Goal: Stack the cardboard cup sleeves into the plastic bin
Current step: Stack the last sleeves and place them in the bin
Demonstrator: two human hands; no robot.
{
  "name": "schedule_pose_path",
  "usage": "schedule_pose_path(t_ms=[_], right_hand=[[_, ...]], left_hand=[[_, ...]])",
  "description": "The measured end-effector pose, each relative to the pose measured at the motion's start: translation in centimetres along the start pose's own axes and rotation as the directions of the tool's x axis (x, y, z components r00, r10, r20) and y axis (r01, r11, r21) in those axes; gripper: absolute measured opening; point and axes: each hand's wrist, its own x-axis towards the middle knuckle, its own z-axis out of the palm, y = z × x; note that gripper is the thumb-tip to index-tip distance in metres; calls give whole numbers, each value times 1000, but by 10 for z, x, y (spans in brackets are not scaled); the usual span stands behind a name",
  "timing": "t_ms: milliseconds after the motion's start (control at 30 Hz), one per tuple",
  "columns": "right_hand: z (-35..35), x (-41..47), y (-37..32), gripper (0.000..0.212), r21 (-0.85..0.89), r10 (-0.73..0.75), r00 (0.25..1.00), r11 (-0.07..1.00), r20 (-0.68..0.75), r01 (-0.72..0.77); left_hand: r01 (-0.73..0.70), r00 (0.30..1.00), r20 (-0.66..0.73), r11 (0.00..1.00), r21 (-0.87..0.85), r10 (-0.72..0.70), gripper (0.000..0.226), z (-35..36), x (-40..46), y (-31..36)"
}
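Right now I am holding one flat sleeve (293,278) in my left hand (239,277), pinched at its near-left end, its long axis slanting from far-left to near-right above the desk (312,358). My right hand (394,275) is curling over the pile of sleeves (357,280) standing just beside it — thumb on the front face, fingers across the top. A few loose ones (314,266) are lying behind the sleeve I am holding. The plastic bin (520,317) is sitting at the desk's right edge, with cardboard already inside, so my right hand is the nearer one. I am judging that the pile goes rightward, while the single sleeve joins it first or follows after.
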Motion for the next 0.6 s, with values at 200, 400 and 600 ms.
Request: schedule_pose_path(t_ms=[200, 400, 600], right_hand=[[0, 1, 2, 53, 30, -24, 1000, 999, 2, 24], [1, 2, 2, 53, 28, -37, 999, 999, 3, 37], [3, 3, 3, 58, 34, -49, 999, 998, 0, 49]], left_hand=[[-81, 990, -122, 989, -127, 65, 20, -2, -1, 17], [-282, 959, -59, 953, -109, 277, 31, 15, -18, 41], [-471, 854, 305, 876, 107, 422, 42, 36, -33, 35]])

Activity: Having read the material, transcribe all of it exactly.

Output of the exercise:
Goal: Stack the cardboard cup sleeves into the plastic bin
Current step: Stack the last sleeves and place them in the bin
Demonstrator: two human hands; no robot.
{
  "name": "schedule_pose_path",
  "usage": "schedule_pose_path(t_ms=[_], right_hand=[[_, ...]], left_hand=[[_, ...]])",
  "description": "The measured end-effector pose, each relative to the pose measured at the motion's start: translation in centimetres along the start pose's own axes and rotation as the directions of the tool's x axis (x, y, z components r00, r10, r20) and y axis (r01, r11, r21) in those axes; gripper: absolute measured opening; point and axes: each hand's wrist, its own x-axis towards the middle knuckle, its own z-axis out of the palm, y = z × x; note that gripper is the thumb-tip to index-tip distance in metres; calls give whole numbers, each value times 1000, but by 10 for z, x, y (spans in brackets are not scaled); the usual span stands behind a name",
  "timing": "t_ms: milliseconds after the motion's start (control at 30 Hz), one per tuple",
  "columns": "right_hand: z (-35..35), x (-41..47), y (-37..32), gripper (0.000..0.212), r21 (-0.85..0.89), r10 (-0.73..0.75), r00 (0.25..1.00), r11 (-0.07..1.00), r20 (-0.68..0.75), r01 (-0.72..0.77); left_hand: r01 (-0.73..0.70), r00 (0.30..1.00), r20 (-0.66..0.73), r11 (0.00..1.00), r21 (-0.87..0.85), r10 (-0.72..0.70), gripper (0.000..0.226), z (-35..36), x (-40..46), y (-31..36)"
}
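Right now I am holding one flat sleeve (293,278) in my left hand (239,277), pinched at its near-left end, its long axis slanting from far-left to near-right above the desk (312,358). My right hand (394,275) is curling over the pile of sleeves (357,280) standing just beside it — thumb on the front face, fingers across the top. A few loose ones (314,266) are lying behind the sleeve I am holding. The plastic bin (520,317) is sitting at the desk's right edge, with cardboard already inside, so my right hand is the nearer one. I am judging that the pile goes rightward, while the single sleeve joins it first or follows after.
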Motion for the next 0.6 s, with values at 200, 400 and 600 ms.
Request: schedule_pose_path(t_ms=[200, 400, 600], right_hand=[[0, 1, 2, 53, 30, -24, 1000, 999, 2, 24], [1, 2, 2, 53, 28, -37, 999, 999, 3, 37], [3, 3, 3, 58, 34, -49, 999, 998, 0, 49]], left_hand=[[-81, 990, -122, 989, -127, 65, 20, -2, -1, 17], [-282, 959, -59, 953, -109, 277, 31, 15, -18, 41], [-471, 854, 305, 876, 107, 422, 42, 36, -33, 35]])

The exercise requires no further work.